Recorded information:
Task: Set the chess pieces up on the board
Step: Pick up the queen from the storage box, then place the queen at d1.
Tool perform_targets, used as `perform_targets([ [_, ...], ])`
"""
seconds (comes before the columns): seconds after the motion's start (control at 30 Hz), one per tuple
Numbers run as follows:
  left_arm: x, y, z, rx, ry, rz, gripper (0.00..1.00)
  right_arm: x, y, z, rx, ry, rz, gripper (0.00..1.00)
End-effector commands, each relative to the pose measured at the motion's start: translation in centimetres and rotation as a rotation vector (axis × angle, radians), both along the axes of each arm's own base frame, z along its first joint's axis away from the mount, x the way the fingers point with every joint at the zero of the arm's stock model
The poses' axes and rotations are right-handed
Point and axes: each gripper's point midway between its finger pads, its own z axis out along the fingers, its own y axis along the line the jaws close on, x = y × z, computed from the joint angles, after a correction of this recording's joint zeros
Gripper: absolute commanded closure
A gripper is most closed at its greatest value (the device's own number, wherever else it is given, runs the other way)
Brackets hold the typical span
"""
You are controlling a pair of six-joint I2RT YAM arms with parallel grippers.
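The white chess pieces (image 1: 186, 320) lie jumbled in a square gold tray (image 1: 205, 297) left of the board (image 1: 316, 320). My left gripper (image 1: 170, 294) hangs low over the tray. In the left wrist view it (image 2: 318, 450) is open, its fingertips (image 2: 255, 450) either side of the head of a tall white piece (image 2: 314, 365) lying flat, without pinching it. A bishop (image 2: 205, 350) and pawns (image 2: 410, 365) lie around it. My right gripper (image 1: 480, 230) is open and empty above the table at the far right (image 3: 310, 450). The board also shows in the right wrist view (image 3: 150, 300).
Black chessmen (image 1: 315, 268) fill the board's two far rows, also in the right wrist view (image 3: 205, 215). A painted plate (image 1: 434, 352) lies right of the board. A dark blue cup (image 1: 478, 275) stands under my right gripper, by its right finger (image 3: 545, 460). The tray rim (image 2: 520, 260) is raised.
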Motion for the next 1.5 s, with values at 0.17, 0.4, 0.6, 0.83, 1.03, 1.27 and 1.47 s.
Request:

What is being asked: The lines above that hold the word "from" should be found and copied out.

Task solution:
Step: Pick up the queen from the storage box, then place the queen at d1.
End-effector commands, each relative to the pose measured at the motion's start: translation in centimetres and rotation as a rotation vector (axis × angle, radians), both along the axes of each arm's own base frame, z along its first joint's axis away from the mount, x the way the fingers point with every joint at the zero of the arm's stock model
Point and axes: each gripper's point midway between its finger pads, its own z axis out along the fingers, its own y axis along the line the jaws close on, x = y × z, computed from the joint angles, after a correction of this recording's joint zeros

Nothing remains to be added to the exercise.